> **Task description**
Transcribe only the lines of the listing below from the one holding "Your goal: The" through the one holding "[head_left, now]", inclusive, without any change.

··· Supplied data ···

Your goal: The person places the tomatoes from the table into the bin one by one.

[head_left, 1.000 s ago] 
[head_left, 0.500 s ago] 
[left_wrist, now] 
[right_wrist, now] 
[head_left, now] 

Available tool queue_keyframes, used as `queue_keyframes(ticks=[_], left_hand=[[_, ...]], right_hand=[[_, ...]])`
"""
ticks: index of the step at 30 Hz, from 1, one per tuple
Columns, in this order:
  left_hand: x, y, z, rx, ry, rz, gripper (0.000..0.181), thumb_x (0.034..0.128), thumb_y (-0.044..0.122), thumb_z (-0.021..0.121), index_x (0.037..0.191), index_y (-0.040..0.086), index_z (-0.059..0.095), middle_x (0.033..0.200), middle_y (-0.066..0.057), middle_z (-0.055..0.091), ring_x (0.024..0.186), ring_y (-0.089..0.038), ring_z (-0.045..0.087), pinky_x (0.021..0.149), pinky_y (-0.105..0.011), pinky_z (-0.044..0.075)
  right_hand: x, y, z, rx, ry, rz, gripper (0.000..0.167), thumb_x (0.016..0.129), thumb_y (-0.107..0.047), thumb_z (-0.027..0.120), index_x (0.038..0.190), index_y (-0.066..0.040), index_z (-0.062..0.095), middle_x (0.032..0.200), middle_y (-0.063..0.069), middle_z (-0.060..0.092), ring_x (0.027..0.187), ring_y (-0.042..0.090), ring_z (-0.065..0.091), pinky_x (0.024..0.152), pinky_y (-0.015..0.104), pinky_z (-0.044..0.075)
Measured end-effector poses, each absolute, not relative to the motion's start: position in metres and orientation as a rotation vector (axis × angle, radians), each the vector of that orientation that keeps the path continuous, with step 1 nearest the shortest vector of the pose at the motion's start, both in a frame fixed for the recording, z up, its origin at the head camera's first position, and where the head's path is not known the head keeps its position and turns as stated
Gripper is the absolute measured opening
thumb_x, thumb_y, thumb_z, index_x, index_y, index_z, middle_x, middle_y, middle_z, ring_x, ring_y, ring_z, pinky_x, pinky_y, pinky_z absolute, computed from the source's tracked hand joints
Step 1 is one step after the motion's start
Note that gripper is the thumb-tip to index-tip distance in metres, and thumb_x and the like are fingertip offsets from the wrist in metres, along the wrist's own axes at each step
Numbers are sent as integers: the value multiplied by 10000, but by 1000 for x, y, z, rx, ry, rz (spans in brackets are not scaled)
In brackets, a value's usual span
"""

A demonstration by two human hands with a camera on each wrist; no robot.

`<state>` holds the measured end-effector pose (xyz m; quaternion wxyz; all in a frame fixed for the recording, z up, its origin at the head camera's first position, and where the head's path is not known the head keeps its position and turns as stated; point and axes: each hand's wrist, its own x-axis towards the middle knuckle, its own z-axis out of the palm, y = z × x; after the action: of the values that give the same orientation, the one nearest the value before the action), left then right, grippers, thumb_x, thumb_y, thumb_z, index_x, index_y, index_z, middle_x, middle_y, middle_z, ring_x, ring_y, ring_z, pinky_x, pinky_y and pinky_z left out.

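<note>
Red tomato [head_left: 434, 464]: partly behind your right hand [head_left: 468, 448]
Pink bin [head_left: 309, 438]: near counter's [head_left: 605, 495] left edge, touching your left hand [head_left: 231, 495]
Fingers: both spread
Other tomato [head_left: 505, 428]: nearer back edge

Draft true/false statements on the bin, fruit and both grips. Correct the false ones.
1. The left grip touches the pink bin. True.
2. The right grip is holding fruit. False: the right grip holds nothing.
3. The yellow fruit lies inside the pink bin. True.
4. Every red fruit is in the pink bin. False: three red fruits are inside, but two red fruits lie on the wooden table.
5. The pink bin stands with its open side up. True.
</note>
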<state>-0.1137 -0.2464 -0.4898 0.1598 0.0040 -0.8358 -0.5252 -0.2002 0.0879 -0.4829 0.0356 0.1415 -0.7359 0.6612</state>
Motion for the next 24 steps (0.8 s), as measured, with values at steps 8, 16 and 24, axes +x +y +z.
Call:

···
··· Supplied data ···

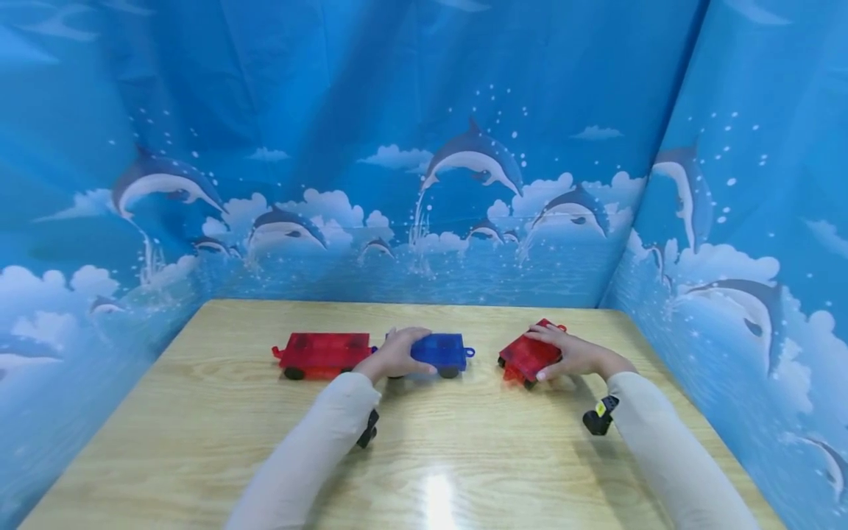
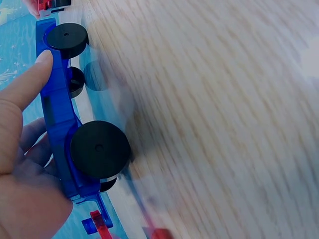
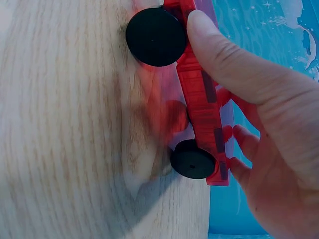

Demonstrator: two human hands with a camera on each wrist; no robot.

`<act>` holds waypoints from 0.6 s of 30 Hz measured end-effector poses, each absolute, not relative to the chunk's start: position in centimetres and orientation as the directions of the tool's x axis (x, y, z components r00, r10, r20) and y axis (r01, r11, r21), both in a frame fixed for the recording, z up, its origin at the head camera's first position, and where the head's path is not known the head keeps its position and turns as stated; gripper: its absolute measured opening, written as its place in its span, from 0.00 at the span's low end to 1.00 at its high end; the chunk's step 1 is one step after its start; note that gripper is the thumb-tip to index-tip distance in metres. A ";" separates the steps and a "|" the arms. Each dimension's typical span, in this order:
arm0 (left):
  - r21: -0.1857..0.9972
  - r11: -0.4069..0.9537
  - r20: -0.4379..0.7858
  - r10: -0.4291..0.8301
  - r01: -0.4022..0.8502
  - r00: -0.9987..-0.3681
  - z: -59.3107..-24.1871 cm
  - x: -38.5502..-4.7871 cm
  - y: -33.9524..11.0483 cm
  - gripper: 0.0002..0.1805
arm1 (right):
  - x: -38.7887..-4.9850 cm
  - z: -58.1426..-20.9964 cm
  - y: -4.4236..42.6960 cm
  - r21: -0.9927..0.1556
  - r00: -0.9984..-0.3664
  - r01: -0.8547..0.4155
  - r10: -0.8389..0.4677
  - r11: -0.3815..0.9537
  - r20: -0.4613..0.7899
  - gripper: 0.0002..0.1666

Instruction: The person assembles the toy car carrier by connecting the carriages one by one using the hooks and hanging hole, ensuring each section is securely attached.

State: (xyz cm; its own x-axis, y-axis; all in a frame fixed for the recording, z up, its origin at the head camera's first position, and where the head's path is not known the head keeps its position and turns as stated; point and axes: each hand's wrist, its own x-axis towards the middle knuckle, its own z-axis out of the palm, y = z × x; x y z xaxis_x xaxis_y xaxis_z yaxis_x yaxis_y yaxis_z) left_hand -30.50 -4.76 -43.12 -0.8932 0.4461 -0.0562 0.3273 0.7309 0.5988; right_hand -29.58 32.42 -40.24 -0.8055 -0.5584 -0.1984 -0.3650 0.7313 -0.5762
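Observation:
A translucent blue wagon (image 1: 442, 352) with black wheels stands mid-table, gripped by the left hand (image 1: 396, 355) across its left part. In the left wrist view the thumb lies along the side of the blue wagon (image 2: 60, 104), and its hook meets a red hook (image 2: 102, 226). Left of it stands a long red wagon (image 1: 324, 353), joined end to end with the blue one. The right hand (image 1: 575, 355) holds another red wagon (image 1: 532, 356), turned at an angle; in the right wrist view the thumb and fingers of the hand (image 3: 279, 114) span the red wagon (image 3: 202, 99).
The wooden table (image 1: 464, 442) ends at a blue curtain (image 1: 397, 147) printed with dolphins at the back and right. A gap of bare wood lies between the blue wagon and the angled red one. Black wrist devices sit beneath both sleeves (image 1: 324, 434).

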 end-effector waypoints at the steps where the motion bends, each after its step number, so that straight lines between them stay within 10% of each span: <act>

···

> **Final answer**
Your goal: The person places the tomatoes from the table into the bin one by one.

[head_left, 1.000 s ago] 
[head_left, 0.500 s ago] 
[left_wrist, now] 
[right_wrist, now] 
[head_left, now] 

This is the complete output for the exercise.